Nice thing about dynamic voltage of course is the fact that I was checking the voltage on hwmonitor whilst playing Ni No Kuni 2 for example, and the voltage was averaging between 1.0 and 1.1v, sometimes spiking for a moment to 1.24v. On Realbench it would sit at 1.284v, and OCCT at 1.3 (or just below 1.3).

It can peak for a second to 1.32v but never when it's under proper load (only reaches 1.32v on MHW really), and with the LLC on normal there's no more worrying about voltage overshoot if I'm not mistaken.

I don't see any drawback of dynamic voltage, I can't recall my exact settings but I will post them tonight. Think it's vcore on normal (1.2v) with dynamic at +0.040v and cpu internal AC/DC on power savings. Also make sure all your safety features like EIST and Speed stepping is enabled. Most important of course is to set your LLC to normal, not sure if that's level 2 on Asus, but it's the second lowest setting on Gigabyte.

Scores are still in line for 5ghz.

CPU-Z - 592 Single and 6010 Multi
Cinebench - 2157
Timespy - 12088
 
Last edited:
Here with a suggestion. Use dynamic voltage!

I'll post my Gigabyte settings tonight, managed to get 5ghz stable with temps at 81c on realbench, and as low as 64c on OCCT Medium with AVX2 (peaks for a second at 74c and drops back down to 64c)

When you use dynamic voltage you can set the LLC to normal on Gigabyte for example, which I believe eliminates most of the heat. On average I would get 87-90c on Realbench after 30 min, I now peak at 79-81c. It's a huge difference.
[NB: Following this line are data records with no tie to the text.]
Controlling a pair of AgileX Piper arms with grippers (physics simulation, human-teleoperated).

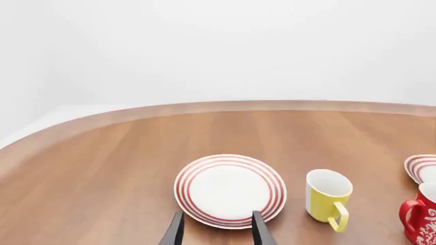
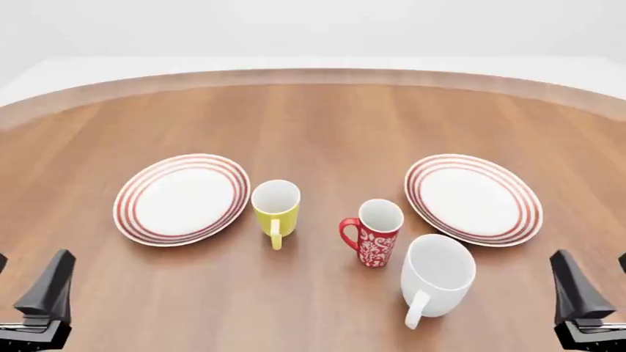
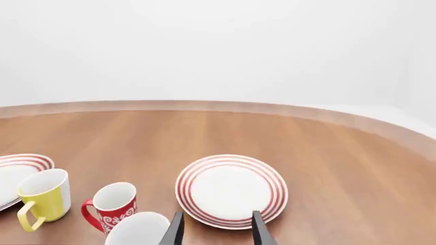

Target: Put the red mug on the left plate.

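Left gripper (image 2: pixel 44 297) sits at the near left corner of the front view, fingers spread with clear air between them in its wrist view, holding nothing. Right gripper (image 2: pixel 577 297) mirrors it at the near right corner, also spread and empty. Outward from the left gripper: the left plate (image 2: pixel 182 198) lies straight ahead and is bare. Past it toward centre stands the yellow mug (image 2: pixel 275 210), just beside the plate's inner rim, then the red mug (image 2: pixel 374 232), a little right of the table's midline. So from the left hand the red mug lies forward and well to the right, with the yellow mug near the path between mug and plate. From the right hand it lies forward and to the left, but the white mug (image 2: pixel 435 277) stands just beside it on the near right side and partly blocks that approach. Judgement: the right arm looks slightly nearer, though the drop-off is on the left arm's side, so either could take it. The red mug stands upright, long axis vertical, mouth up, handle pointing toward the left and slightly toward the arms, i.e. roughly at the yellow mug. A grasp from above on the rim or a side grasp across the body both look open. The right plate (image 2: pixel 474 198) is beyond the red mug to the right and plays no part.
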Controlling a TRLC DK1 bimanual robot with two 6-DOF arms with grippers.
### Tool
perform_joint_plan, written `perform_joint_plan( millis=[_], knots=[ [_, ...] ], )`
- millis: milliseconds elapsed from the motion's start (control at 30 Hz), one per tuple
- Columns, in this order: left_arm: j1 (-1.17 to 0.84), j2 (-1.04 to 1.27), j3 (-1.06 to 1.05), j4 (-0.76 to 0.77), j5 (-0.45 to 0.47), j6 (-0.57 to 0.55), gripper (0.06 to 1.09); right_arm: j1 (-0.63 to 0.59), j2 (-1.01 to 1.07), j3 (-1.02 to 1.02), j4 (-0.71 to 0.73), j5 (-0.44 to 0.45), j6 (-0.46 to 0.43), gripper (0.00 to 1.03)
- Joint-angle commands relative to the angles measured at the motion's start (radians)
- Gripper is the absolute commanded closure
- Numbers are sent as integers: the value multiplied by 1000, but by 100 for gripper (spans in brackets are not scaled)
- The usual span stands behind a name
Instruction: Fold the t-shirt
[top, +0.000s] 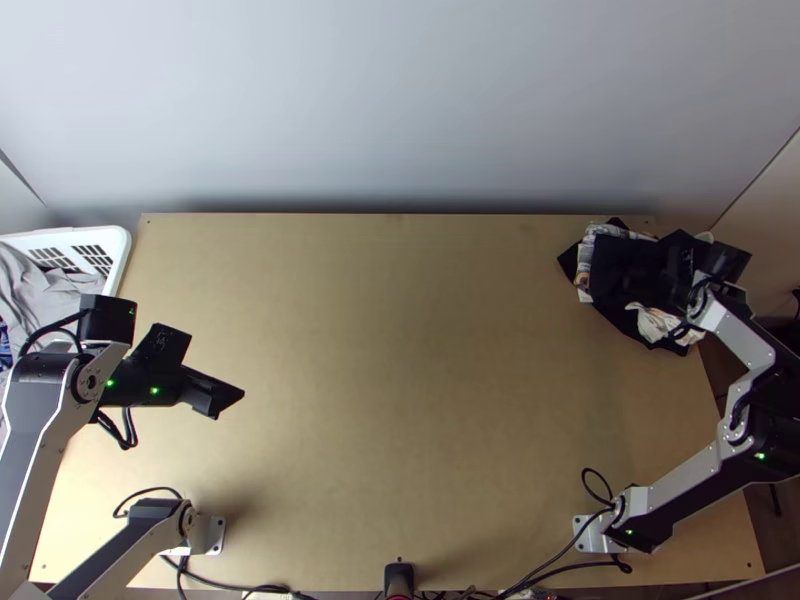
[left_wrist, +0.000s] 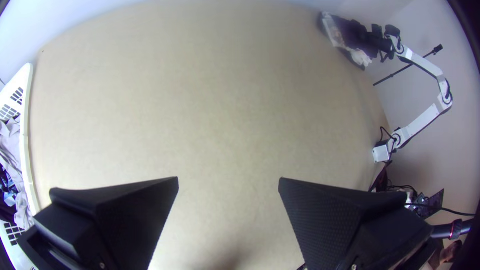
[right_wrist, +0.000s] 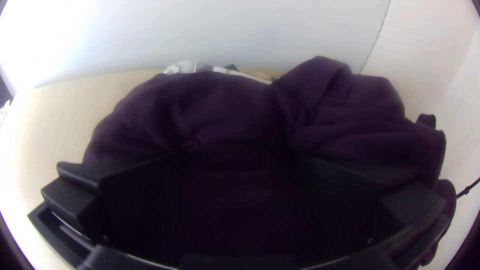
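Observation:
My left gripper is above the table's left part, empty, its fingers wide apart; in the left wrist view the same gripper has bare wood between its fingers. At the back right corner lies a bunched heap of dark cloth, with my right gripper over its right part. From the right wrist, the cloth looks deep purple and rumpled. The right gripper has its fingers well apart, with cloth beneath and between them. Which piece is the t-shirt, I cannot tell.
White and patterned cloth pokes out around the dark heap. At the left edge stands a white basket holding grey cloth. Bare wood of the table spreads between the arms. A pale wall rises behind the back edge.

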Motion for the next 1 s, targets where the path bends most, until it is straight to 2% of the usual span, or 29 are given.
perform_joint_plan(
  millis=[0,333,667,833,967],
  knots=[
    [-3,3,7,12,2,0,11,3,-100,107,-103,2,38,3],
    [-3,3,7,23,8,6,11,20,-175,238,-278,-27,61,3],
    [-2,-34,4,22,10,12,11,58,-254,379,-388,-30,73,3],
    [-2,-49,-1,20,14,12,11,63,-255,439,-447,-30,71,3],
    [-2,-63,-5,20,16,14,11,63,-217,482,-555,-63,70,3]
  ],
)
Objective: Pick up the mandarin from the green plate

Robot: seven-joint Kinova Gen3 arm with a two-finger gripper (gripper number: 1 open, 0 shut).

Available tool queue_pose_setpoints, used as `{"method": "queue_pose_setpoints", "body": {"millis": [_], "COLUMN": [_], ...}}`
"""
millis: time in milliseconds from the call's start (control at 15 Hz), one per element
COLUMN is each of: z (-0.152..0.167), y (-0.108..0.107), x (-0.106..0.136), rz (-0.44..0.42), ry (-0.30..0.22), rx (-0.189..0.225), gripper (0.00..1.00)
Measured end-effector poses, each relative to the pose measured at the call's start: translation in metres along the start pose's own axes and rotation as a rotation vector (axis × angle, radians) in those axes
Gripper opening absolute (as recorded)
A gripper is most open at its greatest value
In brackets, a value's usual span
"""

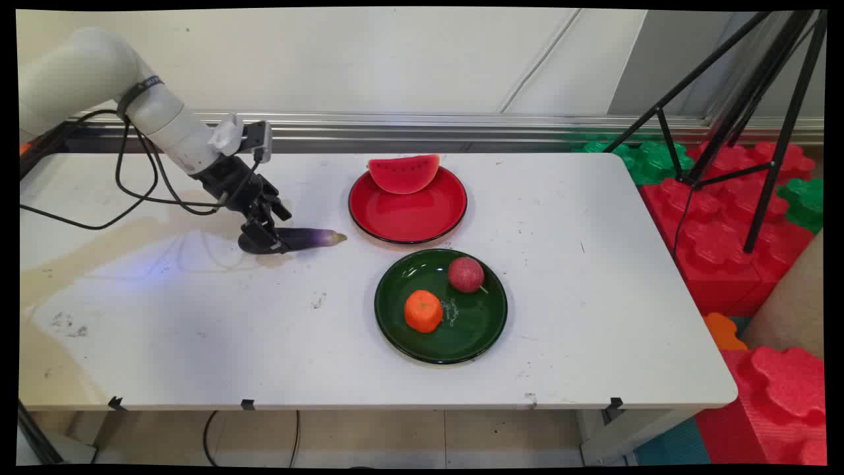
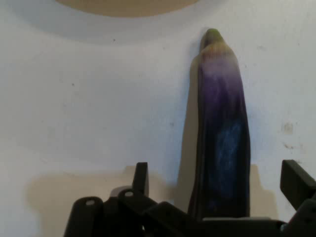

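On the table's (image 1: 165, 316) left, the gripper (image 1: 262, 239) straddles the aubergine's (image 1: 310, 237) thick end with fingers (image 2: 141, 178) spread wide (not gripping), its tip pointing right toward the red plate (image 1: 409, 218).

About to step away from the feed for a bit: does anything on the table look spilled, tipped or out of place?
Nothing spilled or broken. The one stray is the eggplant, lying on the bare table between the open gripper fingers, while the other foods sit on plates: watermelon slice on the red plate, the other two on the green plate.
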Motion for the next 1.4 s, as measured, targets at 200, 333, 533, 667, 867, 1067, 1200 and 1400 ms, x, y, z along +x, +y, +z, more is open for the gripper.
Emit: {"method": "queue_pose_setpoints", "body": {"millis": [200, 333, 533, 667, 867, 1067, 1200, 1400], "z": [-0.011, -0.022, -0.036, -0.049, -0.068, -0.082, -0.087, -0.092], "y": [0.0, 0.002, 0.005, 0.01, 0.022, 0.037, 0.045, 0.063], "x": [-0.002, -0.002, 0.0, 0.003, 0.014, 0.03, 0.039, 0.058], "rz": [-0.005, -0.008, -0.011, -0.009, 0.002, 0.024, 0.042, 0.078], "ry": [0.011, 0.021, 0.034, 0.05, 0.083, 0.122, 0.142, 0.181], "rx": [0.004, 0.006, 0.005, 0.001, -0.016, -0.034, -0.044, -0.071], "gripper": [1.0, 1.0, 1.0, 1.0, 1.0, 1.0, 1.0, 1.0]}}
And to me those are completely safe for a 24/7 system, especially since the temps won't even touch 70c on games (in my case like 50s because of 4k)

Nice thing about dynamic voltage of course is the fact that I was checking the voltage on hwmonitor whilst playing Ni No Kuni 2 for example, and the voltage was averaging between 1.0 and 1.1v, sometimes spiking for a moment to 1.24v. On Realbench it would sit at 1.284v, and OCCT at 1.3 (or just below 1.3).

It can peak for a second to 1.32v but never when it's under proper load, and with the LLC on normal there's no more worrying about voltage overshoot if I'm not mistaken.

I don't see any drawback of dynamic voltage, I can't recall my exact settings but I will post them tonight. Think it's vcore on normal (1.2v) with dynamic at +0.035v and cpu internal AC/DC on power savings. Also make sure all your safety features like EIST and Speed stepping is enabled. Most important of course is to set your LLC to normal, not sure if that's level 2 on Asus, but it's the lowest setting on Gigabyte.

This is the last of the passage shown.